Input material
--- START ---
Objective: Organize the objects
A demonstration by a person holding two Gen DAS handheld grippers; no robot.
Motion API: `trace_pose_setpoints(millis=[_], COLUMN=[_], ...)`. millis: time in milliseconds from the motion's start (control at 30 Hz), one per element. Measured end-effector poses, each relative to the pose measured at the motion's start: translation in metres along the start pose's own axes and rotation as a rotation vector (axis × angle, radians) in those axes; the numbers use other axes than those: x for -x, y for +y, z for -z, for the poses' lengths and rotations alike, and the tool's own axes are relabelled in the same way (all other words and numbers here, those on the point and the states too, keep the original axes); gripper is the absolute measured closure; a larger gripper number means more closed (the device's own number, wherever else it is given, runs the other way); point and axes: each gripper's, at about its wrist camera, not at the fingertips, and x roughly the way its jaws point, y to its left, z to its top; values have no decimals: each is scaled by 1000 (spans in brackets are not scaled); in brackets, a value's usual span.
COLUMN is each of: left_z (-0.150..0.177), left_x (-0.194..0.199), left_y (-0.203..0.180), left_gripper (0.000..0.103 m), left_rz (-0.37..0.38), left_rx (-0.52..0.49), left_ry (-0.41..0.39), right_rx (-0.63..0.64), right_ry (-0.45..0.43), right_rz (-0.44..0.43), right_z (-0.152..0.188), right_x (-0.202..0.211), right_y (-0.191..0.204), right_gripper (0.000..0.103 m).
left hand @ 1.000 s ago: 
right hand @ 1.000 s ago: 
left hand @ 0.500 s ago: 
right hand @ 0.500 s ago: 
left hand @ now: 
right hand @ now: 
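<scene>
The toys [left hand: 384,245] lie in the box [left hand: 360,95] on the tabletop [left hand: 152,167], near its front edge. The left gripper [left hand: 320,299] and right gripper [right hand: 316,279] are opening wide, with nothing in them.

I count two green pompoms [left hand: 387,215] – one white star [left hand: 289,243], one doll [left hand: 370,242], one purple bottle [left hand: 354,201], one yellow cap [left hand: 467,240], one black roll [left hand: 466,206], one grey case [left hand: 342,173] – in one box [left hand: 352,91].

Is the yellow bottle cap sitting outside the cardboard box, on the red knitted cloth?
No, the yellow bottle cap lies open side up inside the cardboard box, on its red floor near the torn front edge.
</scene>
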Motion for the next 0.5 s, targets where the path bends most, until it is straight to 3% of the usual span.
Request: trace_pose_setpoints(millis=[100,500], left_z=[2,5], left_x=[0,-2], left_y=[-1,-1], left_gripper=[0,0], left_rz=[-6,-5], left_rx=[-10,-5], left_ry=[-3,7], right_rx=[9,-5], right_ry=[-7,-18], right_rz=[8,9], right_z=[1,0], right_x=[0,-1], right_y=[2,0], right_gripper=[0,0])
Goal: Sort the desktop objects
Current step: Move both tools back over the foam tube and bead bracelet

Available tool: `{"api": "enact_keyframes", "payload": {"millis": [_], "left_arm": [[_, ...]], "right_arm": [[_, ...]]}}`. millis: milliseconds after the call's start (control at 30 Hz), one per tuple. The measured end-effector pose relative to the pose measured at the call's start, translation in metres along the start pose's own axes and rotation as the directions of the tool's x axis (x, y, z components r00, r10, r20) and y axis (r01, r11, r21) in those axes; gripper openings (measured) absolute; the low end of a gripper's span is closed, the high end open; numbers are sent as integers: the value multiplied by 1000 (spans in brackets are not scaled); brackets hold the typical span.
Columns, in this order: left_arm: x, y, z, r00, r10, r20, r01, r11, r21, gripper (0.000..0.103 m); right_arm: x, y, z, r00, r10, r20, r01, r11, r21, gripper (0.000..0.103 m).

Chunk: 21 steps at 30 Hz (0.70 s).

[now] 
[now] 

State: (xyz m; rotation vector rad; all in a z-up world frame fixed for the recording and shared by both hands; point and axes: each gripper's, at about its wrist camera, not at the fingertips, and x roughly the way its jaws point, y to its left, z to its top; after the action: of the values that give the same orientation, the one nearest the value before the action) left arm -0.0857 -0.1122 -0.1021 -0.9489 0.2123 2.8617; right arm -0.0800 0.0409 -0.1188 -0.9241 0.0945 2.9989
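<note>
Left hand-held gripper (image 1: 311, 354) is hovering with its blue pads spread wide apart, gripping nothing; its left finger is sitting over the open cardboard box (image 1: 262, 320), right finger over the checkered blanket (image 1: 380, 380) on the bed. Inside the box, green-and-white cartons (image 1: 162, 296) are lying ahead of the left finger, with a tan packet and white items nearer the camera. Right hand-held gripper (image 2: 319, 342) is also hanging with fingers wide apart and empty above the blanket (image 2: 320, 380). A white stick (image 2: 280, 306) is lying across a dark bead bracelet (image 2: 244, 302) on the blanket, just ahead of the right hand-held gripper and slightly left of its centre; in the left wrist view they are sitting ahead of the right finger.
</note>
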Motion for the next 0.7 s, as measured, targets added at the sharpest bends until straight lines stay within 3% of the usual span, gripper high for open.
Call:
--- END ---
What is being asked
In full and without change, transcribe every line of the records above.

Problem solution
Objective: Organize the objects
A demonstration by a person holding two Gen DAS handheld grippers; no robot.
Motion API: `trace_pose_setpoints(millis=[_], COLUMN=[_], ...)`. millis: time in milliseconds from the motion's start (control at 30 Hz), one per element. Measured end-effector poses, each relative to the pose measured at the motion's start: translation in metres along the start pose's own axes and rotation as a rotation vector (axis × angle, radians) in those axes; the numbers use other axes than those: x for -x, y for +y, z for -z, for the poses' lengths and rotations alike, and the tool's own axes are relabelled in the same way (all other words and numbers here, those on the point and the states too, keep the original axes); gripper is the absolute measured closure; a larger gripper number means more closed (the device's own number, wherever else it is given, runs the other way); point and axes: each gripper's, at about its wrist camera, not at the fingertips, and x roughly the way its jaws point, y to its left, z to its top; values have no decimals: each is scaled by 1000 (spans in brackets are not scaled); in brackets, a value's usual span.
COLUMN is each of: left_z (-0.150..0.177), left_x (-0.194..0.199), left_y (-0.203..0.180), left_gripper (0.000..0.103 m), left_rz (-0.37..0.38), left_rx (-0.52..0.49), left_ry (-0.41..0.39), right_rx (-0.63..0.64), right_ry (-0.45..0.43), right_rz (-0.44..0.43), right_z (-0.152..0.188), right_x (-0.202..0.211), right_y (-0.191..0.204), right_gripper (0.000..0.103 m).
left hand @ 1.000 s ago: 
right hand @ 1.000 s ago: 
left hand @ 0.500 s ago: 
right hand @ 0.500 s ago: 
left hand @ now: 
right hand @ now: 
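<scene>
The toys [left hand: 384,245] lie in the box [left hand: 360,95] on the tabletop [left hand: 152,167], near its front edge. The left gripper [left hand: 320,299] and right gripper [right hand: 316,279] are opening wide, with nothing in them.

I count two green pompoms [left hand: 387,215] – one white star [left hand: 289,243], one doll [left hand: 370,242], one purple bottle [left hand: 354,201], one yellow cap [left hand: 467,240], one black roll [left hand: 466,206], one grey case [left hand: 342,173] – in one box [left hand: 352,91].

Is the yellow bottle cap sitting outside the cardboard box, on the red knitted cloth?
No, the yellow bottle cap lies open side up inside the cardboard box, on its red floor near the torn front edge.
</scene>
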Motion for the next 0.5 s, targets where the path bends most, until it is straight to 3% of the usual span.
Request: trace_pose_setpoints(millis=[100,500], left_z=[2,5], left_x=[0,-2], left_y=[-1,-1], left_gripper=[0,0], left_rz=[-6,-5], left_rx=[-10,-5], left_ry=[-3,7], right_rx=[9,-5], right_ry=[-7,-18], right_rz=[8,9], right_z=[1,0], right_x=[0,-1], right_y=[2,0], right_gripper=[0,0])
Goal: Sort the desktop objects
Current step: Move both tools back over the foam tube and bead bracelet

Available tool: `{"api": "enact_keyframes", "payload": {"millis": [_], "left_arm": [[_, ...]], "right_arm": [[_, ...]]}}`. millis: milliseconds after the call's start (control at 30 Hz), one per tuple. The measured end-effector pose relative to the pose measured at the call's start, translation in metres along the start pose's own axes and rotation as the directions of the tool's x axis (x, y, z components r00, r10, r20) and y axis (r01, r11, r21) in those axes; gripper openings (measured) absolute; the low end of a gripper's span is closed, the high end open; numbers are sent as integers: the value multiplied by 1000 (spans in brackets are not scaled); brackets hold the typical span.
Columns, in this order: left_arm: x, y, z, r00, r10, r20, r01, r11, r21, gripper (0.000..0.103 m); right_arm: x, y, z, r00, r10, r20, r01, r11, r21, gripper (0.000..0.103 m).

Chunk: 21 steps at 30 Hz (0.70 s).

[now] 
[now] 

State: (xyz m; rotation vector rad; all in a z-up world frame fixed for the recording and shared by both hands; point and axes: each gripper's, at about its wrist camera, not at the fingertips, and x roughly the way its jaws point, y to its left, z to its top; after the action: of the values that give the same orientation, the one nearest the value before the action) left arm -0.0857 -0.1122 -0.1021 -0.9489 0.2123 2.8617; right arm -0.0800 0.0409 -0.1188 -0.9241 0.0945 2.9989
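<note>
Left hand-held gripper (image 1: 311, 354) is hovering with its blue pads spread wide apart, gripping nothing; its left finger is sitting over the open cardboard box (image 1: 262, 320), right finger over the checkered blanket (image 1: 380, 380) on the bed. Inside the box, green-and-white cartons (image 1: 162, 296) are lying ahead of the left finger, with a tan packet and white items nearer the camera. Right hand-held gripper (image 2: 319, 342) is also hanging with fingers wide apart and empty above the blanket (image 2: 320, 380). A white stick (image 2: 280, 306) is lying across a dark bead bracelet (image 2: 244, 302) on the blanket, just ahead of the right hand-held gripper and slightly left of its centre; in the left wrist view they are sitting ahead of the right finger.
</note>
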Motion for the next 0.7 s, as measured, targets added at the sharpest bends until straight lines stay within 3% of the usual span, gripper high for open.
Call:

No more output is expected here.